Many companies covered by the Food Defense rule, will also be governed by other FSMA rules.  With this in mind, FDA has extended the timeline for companies to comply with the Food Defense rule.

Three Types of Food Safety Plans 

Through this discussion of the seven FSMA rules for processed foods, you may have noticed the mention of several food safety systems. All are based on prevention, but they each have a different focus.  Below is a very brief overview:

HARPC (Hazard Analysis and Risk-Based Preventative Controls)

FDA mandated through FSMA, this food safety plan has a broader scope than HACCP, in that is looks at all risk points, known or reasonably foreseeable hazards, with the intent of proactively taking steps to significantly minimize or prevent the hazard. Chemical, biological and physical hazards, as well as naturally occurring, intentionally and unintentionally introduced hazards are all part of HARPC.

HACCP (Hazard Analysis and Critical Control Points)

A globally recognized, voluntary, food safety standard primarily driven by retailers, auditors, and inspectors. An exception is where the FDA or USDA requires a HACCP plan for meat, seafood and juice production. HACCP looks at critical points in the food process system and applies controls to prevent, eliminate or reduce the hazard to a safe level.

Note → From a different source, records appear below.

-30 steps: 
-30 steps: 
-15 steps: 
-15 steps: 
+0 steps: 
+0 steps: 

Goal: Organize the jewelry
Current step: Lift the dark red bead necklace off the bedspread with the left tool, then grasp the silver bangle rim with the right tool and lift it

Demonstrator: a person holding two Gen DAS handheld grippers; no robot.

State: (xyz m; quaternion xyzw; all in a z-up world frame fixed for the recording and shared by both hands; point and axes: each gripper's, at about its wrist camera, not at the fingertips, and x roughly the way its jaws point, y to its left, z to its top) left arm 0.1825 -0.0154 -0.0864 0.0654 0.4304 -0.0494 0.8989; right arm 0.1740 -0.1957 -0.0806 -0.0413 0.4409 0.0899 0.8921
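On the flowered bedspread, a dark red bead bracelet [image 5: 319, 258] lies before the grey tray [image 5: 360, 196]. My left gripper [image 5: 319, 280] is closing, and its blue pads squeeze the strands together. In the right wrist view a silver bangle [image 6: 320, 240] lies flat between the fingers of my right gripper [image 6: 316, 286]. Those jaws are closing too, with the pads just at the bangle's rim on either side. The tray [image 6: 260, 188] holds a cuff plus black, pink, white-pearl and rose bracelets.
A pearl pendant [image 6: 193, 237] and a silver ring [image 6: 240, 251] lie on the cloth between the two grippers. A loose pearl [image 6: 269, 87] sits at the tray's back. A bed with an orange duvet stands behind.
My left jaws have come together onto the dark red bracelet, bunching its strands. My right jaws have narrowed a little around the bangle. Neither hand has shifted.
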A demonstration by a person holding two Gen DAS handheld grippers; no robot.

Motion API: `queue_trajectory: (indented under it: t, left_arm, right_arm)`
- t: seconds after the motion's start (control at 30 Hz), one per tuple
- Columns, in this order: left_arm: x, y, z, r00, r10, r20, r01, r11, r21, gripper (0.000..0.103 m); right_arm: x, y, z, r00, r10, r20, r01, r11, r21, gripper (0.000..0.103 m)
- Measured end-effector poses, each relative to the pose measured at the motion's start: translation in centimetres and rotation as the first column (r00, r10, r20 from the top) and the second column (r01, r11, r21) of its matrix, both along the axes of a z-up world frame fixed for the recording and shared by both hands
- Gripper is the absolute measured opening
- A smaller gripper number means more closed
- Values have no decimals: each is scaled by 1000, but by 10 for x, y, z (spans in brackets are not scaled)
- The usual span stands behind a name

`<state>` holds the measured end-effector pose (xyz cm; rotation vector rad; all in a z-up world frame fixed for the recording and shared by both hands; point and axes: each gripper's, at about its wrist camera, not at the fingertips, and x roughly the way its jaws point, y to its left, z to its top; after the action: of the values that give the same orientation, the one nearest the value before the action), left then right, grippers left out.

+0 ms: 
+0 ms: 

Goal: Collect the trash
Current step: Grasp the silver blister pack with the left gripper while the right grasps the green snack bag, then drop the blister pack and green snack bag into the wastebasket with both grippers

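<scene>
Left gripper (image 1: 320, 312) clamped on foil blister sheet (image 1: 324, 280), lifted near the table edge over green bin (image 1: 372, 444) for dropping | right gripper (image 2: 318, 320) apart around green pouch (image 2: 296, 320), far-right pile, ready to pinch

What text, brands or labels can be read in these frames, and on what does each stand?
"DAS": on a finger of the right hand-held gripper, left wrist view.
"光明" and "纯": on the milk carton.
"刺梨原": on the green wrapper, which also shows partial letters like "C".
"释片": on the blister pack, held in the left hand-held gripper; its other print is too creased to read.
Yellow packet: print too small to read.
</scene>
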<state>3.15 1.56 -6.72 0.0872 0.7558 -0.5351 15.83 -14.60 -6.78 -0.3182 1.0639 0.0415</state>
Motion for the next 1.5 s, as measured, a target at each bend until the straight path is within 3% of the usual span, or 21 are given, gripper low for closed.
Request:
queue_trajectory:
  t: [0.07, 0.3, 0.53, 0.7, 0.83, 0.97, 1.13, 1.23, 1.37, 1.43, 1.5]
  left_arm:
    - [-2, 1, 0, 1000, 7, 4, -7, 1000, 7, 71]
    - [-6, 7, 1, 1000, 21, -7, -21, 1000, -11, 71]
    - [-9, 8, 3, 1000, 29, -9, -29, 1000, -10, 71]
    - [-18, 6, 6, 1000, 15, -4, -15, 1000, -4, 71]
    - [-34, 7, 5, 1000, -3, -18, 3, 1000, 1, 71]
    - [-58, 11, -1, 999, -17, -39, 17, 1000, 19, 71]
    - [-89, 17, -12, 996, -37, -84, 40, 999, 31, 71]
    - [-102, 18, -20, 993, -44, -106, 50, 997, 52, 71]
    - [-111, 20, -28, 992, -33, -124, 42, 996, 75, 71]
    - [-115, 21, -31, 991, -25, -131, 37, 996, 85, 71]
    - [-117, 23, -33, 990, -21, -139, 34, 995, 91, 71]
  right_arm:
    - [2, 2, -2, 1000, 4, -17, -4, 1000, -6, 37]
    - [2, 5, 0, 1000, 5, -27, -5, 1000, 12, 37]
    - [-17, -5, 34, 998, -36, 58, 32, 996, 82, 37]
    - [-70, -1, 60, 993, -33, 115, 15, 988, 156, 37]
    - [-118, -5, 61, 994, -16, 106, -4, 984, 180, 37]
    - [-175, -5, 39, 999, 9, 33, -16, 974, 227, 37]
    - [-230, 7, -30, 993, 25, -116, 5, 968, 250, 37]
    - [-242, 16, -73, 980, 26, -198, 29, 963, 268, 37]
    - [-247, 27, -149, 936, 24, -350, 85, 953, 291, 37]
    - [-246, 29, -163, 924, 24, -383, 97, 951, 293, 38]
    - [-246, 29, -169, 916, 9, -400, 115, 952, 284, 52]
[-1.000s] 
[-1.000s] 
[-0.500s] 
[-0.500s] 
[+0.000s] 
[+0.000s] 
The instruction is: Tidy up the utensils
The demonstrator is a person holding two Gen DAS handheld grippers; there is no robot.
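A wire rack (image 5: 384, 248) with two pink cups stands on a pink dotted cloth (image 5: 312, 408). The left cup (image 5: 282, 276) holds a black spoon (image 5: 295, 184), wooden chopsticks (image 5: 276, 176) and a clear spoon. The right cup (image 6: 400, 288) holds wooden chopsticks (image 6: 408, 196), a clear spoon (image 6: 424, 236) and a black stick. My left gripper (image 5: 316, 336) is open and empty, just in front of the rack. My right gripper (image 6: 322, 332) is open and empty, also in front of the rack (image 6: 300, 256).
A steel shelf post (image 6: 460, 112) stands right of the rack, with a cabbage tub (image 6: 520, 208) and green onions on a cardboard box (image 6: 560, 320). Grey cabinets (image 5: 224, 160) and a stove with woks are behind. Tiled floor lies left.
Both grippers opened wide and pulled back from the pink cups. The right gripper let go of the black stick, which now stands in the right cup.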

Minimum temperature and time requirements when cooking meat, is one example.

Food Defense Plan

An FDA mandated food safety system that is vulnerability based.  Developing a Food Defense Plan is similar to developing a HACCP plan. Each step in the production of a food is evaluated for several criteria and actionable steps put in place to mitigate the vulnerability.

This is a new type of food safety plan, introduced with the Food Defense rule.

FSMA Rule Compliance Dates 

Compliance dates for each rule are dependent on the published date of the finalized rule and the size of the covered company. For a comprehensive list of compliance dates for all rules, click here. To learn more about the FSMA Rules, click here.

See how EHS Insight can help you document your FSMA compliance.

Who is Affected?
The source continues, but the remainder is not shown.